→ Exercise objective: From the records below, transcribe exactly the lines that begin at the line with "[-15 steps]" and end at the line with "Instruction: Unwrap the", both included.

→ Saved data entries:
------------------------------------------------
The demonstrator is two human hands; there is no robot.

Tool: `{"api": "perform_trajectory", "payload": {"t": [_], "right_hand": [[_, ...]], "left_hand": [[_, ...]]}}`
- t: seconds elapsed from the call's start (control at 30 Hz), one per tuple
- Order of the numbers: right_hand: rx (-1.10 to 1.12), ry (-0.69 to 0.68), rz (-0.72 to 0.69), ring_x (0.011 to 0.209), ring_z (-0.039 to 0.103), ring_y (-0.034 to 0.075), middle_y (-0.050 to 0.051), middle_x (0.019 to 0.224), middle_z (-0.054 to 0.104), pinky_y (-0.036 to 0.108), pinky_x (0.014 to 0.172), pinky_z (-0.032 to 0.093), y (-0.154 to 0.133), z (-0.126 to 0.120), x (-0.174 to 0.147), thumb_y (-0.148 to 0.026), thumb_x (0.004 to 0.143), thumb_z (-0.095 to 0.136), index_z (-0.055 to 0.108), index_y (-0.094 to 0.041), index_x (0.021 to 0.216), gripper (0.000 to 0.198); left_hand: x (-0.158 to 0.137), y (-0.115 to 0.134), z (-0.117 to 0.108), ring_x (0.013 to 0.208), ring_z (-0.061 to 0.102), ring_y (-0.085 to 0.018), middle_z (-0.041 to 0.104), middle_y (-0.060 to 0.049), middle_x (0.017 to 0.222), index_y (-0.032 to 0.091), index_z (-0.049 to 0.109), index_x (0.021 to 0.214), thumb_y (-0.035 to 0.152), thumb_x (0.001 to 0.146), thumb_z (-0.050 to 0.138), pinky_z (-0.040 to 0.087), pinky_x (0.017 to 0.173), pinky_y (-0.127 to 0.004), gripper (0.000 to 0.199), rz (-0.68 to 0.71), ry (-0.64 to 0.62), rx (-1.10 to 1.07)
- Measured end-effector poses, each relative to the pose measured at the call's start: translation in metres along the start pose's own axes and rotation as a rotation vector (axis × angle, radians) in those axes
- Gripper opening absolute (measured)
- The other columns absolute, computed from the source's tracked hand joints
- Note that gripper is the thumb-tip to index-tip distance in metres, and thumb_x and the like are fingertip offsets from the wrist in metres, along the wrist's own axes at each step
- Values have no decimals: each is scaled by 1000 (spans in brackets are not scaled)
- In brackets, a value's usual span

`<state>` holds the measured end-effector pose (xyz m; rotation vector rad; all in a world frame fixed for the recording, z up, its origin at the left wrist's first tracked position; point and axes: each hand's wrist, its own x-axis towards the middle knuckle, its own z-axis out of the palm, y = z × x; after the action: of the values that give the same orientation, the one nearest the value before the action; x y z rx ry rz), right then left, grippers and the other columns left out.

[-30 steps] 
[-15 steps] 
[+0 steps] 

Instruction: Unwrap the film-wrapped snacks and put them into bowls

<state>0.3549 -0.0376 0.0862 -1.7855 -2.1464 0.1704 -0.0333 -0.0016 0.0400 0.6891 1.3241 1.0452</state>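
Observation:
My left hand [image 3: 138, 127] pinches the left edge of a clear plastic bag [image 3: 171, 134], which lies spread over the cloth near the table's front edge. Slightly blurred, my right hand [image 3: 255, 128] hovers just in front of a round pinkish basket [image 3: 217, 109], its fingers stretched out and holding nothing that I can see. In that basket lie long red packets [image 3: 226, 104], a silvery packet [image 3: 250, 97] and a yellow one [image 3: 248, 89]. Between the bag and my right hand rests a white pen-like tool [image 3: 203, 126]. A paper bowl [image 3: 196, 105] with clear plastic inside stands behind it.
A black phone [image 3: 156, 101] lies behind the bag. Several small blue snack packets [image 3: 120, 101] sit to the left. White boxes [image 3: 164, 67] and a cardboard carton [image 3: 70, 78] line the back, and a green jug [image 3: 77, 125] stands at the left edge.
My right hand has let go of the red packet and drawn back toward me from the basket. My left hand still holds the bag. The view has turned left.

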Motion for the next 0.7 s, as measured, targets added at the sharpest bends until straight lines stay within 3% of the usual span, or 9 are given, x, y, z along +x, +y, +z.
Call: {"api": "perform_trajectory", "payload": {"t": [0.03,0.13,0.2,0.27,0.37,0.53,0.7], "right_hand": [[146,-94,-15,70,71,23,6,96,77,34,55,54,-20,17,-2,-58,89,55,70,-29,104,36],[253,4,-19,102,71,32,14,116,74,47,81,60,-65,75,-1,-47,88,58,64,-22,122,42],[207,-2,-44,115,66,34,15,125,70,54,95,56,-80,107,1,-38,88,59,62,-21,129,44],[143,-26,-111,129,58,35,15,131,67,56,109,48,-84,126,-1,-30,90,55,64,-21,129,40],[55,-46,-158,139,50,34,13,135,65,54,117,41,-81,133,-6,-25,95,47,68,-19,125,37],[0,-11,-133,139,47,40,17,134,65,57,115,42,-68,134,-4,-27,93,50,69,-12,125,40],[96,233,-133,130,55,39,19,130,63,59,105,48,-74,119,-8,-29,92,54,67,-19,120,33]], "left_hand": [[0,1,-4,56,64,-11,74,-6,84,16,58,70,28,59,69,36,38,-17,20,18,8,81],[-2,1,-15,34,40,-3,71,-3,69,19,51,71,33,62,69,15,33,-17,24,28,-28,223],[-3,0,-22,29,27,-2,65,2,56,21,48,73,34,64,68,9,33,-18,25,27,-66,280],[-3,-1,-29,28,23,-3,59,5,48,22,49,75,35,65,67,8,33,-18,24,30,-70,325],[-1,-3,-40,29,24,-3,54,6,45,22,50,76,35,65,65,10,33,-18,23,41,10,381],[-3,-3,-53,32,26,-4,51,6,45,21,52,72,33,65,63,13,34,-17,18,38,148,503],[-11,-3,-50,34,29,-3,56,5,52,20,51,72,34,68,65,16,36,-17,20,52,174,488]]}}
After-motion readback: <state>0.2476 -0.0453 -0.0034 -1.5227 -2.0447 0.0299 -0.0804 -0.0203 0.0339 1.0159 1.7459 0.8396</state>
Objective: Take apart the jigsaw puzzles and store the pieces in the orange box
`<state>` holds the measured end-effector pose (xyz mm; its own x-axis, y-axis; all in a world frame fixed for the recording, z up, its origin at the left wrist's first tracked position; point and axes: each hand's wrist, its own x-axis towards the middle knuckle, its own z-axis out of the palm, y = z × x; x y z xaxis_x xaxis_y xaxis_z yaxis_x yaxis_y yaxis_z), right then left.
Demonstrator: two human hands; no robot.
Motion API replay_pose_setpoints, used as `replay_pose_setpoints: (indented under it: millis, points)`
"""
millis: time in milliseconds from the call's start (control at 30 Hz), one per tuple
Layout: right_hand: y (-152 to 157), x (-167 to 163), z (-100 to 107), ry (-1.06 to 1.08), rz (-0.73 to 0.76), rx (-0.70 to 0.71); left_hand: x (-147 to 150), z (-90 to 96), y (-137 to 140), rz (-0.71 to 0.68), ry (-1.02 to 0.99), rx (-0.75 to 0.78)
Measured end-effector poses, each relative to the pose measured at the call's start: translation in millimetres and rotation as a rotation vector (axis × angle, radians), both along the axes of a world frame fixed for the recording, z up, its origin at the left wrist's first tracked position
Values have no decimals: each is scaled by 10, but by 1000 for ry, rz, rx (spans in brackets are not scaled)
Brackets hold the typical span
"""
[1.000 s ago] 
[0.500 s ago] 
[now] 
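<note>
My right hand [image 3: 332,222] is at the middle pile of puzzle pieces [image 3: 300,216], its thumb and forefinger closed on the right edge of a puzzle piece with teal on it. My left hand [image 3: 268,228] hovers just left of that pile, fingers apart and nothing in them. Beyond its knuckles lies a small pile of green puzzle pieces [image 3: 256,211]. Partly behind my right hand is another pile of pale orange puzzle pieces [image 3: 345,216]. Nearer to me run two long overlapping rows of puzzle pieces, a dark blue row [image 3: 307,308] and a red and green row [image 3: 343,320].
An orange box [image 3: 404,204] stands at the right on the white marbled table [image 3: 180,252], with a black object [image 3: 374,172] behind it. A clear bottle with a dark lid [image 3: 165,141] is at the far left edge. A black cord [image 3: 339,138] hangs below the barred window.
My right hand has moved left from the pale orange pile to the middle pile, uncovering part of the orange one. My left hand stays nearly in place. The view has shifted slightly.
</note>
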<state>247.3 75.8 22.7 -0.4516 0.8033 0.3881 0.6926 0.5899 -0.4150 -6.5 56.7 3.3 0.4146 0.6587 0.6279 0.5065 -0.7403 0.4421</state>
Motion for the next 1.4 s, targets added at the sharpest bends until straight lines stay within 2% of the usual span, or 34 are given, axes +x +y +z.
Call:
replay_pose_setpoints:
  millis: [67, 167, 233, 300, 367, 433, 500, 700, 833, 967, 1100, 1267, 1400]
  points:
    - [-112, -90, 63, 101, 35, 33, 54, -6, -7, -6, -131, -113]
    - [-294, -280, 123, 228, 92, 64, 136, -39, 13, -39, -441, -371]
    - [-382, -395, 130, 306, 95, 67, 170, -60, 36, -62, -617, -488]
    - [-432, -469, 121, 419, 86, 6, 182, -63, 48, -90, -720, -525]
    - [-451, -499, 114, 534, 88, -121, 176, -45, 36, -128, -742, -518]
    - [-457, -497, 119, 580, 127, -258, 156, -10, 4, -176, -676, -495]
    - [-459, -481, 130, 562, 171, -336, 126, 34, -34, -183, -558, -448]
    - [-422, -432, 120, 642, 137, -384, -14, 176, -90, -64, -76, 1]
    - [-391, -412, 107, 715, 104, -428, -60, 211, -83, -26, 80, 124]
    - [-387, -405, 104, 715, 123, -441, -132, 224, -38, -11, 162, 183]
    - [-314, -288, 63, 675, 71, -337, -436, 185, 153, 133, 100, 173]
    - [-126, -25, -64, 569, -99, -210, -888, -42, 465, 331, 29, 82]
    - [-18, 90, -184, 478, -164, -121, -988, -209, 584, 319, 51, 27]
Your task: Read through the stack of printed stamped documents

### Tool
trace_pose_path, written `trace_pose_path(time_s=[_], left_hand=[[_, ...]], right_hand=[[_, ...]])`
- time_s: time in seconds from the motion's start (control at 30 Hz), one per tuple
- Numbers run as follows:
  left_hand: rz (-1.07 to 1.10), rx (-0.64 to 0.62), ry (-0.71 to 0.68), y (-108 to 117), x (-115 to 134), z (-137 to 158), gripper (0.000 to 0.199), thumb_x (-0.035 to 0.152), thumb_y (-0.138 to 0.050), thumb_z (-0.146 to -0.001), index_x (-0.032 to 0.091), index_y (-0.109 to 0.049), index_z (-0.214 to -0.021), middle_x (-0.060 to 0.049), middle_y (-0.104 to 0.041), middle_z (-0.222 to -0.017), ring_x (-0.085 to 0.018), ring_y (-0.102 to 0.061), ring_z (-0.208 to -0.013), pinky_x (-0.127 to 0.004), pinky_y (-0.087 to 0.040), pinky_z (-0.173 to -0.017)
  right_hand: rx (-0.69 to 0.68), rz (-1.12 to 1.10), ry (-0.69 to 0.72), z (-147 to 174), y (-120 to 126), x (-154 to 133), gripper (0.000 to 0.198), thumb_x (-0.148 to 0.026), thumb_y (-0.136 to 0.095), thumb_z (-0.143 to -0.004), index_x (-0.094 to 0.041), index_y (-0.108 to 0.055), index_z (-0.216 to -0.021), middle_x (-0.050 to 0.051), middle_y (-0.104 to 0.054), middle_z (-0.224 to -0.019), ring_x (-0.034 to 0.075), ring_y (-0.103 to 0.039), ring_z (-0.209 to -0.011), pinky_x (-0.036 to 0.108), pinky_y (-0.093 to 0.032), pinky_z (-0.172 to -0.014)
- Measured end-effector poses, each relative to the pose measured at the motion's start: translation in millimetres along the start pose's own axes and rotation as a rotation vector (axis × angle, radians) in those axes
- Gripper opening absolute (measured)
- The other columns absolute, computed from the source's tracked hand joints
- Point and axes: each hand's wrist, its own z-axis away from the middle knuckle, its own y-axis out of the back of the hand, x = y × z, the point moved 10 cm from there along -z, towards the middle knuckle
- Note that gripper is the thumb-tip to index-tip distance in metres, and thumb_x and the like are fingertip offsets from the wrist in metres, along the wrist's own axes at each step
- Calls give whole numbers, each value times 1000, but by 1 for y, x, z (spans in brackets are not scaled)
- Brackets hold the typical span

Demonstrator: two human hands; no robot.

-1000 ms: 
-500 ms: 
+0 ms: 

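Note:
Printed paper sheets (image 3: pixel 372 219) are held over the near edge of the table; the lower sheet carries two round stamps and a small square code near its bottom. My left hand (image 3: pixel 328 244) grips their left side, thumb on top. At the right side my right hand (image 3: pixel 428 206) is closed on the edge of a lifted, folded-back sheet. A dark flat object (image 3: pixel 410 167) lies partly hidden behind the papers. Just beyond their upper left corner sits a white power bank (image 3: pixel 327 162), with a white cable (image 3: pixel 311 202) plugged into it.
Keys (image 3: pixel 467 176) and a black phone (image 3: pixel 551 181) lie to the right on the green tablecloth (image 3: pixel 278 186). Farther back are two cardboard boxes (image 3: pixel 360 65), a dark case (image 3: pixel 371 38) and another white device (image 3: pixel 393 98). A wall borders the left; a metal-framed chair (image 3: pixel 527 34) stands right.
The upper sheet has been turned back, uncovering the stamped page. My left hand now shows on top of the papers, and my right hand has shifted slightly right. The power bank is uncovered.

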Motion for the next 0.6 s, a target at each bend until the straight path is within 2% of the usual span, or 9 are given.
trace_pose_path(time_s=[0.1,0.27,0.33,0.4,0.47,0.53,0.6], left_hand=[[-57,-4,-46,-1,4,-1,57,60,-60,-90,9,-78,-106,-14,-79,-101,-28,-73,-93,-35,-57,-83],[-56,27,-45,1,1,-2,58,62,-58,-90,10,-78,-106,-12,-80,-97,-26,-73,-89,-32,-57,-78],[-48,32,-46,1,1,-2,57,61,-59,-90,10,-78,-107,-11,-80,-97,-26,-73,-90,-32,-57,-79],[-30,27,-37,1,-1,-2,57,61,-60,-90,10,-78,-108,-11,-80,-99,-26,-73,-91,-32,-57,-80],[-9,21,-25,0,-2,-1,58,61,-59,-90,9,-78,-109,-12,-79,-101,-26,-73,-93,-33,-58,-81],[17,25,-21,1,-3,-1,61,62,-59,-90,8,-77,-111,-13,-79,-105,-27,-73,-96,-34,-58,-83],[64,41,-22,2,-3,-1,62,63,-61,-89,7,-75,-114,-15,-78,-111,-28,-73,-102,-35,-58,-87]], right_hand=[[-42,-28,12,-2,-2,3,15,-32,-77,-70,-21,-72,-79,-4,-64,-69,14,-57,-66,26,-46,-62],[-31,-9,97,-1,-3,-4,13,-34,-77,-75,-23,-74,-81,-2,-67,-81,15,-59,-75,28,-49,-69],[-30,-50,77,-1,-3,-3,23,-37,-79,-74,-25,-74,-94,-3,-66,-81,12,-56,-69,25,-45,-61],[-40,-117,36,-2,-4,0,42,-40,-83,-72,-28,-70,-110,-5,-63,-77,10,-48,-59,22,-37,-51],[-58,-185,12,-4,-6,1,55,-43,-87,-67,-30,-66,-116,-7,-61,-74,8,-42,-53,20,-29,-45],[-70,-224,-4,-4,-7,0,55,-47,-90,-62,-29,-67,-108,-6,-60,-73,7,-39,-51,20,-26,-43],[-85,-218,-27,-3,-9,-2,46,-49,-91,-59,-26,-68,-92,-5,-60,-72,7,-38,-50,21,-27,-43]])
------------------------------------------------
→ Reply:
[-15 steps] 
[+0 steps] 

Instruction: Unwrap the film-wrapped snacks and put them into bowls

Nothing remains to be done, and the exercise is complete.